[[ Given records open ]]

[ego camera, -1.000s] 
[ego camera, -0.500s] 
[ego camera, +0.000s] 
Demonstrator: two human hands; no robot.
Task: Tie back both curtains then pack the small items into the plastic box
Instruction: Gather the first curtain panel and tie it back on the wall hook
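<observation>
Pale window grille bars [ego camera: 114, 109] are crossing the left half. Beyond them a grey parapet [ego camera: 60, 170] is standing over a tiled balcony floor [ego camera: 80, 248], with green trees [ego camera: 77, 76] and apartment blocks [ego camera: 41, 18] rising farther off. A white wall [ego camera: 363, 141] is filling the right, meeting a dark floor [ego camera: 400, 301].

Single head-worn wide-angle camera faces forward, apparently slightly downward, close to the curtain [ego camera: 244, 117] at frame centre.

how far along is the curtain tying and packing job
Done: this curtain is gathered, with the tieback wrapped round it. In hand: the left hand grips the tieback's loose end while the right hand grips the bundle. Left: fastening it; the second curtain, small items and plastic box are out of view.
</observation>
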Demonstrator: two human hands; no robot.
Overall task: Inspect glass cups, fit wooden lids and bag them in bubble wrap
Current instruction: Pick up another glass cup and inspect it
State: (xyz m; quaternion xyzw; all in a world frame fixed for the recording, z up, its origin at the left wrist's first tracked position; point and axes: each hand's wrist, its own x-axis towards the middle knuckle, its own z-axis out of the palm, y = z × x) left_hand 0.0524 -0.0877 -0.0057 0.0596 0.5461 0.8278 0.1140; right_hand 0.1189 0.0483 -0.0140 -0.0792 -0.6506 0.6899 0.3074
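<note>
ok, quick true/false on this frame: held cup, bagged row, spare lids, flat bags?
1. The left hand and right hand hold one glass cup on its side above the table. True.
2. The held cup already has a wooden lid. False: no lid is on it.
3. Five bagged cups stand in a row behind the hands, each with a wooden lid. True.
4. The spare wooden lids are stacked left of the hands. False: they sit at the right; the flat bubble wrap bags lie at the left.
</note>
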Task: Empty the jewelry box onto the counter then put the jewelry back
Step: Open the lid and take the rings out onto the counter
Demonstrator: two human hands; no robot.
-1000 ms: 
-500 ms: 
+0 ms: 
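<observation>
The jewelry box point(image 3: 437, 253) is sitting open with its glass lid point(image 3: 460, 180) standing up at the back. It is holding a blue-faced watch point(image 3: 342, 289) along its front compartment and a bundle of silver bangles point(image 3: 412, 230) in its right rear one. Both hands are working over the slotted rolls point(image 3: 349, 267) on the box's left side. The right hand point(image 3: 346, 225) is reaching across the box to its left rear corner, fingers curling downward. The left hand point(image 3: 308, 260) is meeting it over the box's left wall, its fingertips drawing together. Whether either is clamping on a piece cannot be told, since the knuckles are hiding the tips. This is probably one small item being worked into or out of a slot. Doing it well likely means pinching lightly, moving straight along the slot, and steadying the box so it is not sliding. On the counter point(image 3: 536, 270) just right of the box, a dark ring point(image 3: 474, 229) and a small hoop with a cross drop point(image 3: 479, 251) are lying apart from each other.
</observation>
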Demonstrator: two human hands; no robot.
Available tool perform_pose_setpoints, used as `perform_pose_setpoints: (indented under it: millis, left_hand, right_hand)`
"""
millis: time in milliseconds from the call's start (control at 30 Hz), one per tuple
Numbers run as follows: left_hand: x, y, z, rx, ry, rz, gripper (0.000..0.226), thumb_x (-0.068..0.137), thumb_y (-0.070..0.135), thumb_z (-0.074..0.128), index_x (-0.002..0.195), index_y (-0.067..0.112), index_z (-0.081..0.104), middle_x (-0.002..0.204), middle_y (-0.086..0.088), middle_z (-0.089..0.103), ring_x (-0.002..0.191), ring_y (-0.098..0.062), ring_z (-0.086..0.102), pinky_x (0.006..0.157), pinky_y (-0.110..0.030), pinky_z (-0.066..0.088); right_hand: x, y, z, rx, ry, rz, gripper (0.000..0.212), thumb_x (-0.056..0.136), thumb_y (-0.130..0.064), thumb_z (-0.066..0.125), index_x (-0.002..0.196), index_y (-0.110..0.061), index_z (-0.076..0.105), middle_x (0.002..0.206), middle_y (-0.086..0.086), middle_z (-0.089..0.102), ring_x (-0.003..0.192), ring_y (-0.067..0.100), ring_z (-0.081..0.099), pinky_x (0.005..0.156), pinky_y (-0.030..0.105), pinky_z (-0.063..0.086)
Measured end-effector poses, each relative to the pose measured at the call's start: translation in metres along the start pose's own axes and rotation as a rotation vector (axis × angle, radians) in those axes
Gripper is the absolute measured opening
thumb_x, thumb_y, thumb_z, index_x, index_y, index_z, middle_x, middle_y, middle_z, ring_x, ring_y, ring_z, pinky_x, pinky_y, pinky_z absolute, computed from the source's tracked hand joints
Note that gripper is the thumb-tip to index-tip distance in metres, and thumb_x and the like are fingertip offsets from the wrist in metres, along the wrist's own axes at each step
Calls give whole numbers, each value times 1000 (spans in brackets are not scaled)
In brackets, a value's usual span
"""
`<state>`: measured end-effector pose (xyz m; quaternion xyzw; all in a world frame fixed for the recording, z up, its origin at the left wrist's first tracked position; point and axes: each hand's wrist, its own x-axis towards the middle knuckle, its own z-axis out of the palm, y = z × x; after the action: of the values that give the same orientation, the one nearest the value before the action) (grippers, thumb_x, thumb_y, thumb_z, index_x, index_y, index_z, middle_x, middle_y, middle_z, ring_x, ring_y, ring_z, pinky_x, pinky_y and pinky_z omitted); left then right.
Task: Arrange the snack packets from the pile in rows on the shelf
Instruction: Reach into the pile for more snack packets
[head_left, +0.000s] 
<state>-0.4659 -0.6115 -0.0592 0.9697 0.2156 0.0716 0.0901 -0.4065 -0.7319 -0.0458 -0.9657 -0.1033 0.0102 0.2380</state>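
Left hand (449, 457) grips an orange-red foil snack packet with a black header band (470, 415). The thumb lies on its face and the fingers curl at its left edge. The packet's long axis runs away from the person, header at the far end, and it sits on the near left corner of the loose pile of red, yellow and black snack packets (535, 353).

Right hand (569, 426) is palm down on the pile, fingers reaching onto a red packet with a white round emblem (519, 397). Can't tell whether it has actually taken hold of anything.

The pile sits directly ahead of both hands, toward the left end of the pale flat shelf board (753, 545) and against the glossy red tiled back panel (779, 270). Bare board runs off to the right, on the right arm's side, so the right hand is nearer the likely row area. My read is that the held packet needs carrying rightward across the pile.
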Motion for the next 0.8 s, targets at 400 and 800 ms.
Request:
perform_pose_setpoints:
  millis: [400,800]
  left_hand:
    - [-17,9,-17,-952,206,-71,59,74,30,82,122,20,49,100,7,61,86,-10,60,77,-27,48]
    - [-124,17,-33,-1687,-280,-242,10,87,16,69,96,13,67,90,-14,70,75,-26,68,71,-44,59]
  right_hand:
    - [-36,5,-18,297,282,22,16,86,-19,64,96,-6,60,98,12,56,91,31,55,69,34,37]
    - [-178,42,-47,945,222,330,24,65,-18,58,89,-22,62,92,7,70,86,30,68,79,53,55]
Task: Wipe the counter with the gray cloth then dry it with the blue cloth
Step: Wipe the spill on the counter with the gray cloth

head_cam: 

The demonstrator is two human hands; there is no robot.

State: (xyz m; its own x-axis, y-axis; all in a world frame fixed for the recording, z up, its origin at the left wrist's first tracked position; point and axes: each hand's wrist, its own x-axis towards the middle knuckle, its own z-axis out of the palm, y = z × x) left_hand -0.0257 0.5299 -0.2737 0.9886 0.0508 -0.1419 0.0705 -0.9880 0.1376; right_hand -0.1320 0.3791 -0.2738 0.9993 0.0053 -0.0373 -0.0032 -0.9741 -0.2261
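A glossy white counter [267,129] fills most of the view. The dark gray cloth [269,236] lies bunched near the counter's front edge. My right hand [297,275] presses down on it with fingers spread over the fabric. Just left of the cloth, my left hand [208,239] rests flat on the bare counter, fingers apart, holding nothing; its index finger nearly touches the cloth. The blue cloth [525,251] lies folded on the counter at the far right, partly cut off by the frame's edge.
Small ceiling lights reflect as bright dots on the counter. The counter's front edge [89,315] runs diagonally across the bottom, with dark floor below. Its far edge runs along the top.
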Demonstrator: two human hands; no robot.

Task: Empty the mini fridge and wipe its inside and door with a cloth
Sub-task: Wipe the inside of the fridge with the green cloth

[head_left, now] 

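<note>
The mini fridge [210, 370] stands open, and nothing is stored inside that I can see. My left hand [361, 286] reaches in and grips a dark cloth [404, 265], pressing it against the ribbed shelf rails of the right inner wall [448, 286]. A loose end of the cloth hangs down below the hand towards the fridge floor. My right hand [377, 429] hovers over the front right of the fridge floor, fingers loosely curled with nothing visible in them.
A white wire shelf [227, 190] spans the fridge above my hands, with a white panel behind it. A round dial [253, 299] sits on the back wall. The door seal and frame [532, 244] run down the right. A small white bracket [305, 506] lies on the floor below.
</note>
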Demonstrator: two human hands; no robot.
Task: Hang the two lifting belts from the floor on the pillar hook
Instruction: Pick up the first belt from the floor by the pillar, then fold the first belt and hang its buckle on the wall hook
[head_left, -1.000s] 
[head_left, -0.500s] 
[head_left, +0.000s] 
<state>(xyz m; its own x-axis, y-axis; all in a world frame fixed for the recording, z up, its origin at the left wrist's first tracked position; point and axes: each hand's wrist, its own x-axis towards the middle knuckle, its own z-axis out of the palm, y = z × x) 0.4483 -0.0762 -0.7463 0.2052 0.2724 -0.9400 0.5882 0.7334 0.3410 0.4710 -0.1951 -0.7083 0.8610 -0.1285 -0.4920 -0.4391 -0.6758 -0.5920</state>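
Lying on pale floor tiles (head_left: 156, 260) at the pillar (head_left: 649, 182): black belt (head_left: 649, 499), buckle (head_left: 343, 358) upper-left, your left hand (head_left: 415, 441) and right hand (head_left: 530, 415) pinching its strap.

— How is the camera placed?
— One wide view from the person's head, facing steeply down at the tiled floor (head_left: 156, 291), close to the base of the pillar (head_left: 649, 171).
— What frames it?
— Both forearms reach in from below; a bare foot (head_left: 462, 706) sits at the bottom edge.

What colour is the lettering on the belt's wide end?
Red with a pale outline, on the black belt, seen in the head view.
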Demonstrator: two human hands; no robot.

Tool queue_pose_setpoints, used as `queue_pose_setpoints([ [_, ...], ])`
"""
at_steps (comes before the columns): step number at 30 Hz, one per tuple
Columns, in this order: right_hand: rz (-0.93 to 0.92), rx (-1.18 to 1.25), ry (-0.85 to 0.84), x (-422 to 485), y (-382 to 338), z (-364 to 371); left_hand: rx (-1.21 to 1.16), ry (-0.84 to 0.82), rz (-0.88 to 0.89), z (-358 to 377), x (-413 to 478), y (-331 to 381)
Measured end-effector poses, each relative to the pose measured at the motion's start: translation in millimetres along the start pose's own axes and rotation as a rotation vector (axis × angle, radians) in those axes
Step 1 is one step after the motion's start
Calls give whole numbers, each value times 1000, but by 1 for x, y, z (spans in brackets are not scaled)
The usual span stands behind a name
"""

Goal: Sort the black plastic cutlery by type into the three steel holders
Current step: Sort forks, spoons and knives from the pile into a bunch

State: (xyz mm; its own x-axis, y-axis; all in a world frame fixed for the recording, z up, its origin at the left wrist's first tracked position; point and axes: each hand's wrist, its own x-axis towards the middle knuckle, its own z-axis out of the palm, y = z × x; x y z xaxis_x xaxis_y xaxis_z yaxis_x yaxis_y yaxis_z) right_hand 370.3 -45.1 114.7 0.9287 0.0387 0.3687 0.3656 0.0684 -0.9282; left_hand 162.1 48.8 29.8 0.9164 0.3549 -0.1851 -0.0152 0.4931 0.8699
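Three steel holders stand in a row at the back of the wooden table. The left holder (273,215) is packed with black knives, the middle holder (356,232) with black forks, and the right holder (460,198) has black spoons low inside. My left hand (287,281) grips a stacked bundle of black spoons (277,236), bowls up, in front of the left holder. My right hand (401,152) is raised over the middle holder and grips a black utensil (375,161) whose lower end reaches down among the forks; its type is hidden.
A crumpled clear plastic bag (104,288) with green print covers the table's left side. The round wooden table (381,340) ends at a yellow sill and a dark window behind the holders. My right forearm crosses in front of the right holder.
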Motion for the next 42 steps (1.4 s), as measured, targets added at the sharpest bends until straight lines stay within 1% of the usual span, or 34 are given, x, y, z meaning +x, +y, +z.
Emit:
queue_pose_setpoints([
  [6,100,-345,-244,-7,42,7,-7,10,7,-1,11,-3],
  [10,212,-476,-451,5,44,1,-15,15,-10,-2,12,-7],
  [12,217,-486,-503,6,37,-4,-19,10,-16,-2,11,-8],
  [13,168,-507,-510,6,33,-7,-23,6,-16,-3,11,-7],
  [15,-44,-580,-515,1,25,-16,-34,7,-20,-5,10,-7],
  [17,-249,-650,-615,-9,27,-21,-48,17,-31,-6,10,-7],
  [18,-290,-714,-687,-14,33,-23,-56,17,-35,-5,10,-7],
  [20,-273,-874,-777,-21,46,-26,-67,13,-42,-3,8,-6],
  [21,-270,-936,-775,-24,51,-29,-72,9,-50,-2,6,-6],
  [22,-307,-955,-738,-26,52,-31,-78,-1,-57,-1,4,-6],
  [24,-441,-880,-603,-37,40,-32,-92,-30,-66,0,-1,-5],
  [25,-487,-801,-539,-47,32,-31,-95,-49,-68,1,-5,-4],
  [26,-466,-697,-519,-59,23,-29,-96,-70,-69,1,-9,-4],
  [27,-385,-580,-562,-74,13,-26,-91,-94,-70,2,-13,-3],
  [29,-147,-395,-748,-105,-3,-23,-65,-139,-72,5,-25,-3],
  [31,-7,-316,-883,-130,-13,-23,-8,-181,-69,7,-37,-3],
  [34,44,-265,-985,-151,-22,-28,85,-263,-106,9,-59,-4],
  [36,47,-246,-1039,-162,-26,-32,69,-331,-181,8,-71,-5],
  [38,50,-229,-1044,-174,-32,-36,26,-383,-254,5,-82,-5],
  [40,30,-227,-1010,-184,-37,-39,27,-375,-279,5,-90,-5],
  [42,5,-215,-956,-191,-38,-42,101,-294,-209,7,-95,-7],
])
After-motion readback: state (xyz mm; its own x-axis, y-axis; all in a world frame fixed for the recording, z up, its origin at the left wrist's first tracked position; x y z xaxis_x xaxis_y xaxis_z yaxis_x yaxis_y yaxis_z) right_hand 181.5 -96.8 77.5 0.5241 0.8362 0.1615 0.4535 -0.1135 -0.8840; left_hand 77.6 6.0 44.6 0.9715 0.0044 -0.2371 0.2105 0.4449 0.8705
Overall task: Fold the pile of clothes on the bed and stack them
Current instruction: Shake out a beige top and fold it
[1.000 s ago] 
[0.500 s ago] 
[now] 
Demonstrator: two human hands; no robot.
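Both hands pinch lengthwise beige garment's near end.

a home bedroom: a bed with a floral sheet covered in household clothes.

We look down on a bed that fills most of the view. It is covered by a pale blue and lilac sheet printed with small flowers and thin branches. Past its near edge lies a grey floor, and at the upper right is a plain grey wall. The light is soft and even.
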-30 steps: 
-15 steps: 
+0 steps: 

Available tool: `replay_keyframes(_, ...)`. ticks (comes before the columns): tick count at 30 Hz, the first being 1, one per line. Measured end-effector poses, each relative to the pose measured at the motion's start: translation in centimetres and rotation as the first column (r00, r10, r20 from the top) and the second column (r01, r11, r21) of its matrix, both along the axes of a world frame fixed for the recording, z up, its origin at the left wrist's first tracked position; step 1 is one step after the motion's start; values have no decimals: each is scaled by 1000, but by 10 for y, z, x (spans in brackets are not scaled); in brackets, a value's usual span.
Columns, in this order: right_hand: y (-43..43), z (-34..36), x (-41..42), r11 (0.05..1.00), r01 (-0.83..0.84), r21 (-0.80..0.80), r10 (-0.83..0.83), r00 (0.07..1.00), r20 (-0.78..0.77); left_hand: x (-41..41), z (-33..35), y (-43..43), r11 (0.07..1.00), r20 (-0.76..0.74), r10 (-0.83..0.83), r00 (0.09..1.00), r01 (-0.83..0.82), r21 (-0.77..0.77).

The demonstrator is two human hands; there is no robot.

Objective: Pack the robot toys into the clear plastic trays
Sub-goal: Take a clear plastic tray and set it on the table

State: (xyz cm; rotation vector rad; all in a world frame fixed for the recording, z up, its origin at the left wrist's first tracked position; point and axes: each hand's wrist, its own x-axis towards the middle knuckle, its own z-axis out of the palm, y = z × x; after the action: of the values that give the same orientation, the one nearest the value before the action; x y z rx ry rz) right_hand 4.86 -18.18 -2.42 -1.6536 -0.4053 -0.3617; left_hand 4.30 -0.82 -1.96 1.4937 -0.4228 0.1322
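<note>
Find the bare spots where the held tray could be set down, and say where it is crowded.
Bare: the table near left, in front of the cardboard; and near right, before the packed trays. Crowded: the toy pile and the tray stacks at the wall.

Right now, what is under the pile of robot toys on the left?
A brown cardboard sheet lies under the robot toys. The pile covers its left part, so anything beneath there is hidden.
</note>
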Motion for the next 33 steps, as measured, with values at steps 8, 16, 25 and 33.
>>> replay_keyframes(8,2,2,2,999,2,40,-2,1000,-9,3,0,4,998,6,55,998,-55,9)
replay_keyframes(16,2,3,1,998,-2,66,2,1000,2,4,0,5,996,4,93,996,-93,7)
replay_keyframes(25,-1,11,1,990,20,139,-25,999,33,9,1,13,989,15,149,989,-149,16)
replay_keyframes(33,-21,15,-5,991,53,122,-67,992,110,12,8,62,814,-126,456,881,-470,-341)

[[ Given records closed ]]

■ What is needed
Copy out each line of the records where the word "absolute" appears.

■ Written reply
Gripper is the absolute measured opening
thumb_x, thumb_y, thumb_z, index_x, index_y, index_z, middle_x, middle_y, middle_z, ring_x, ring_y, ring_z, pinky_x, pinky_y, pinky_z absolute, computed from the source's tracked hand joints

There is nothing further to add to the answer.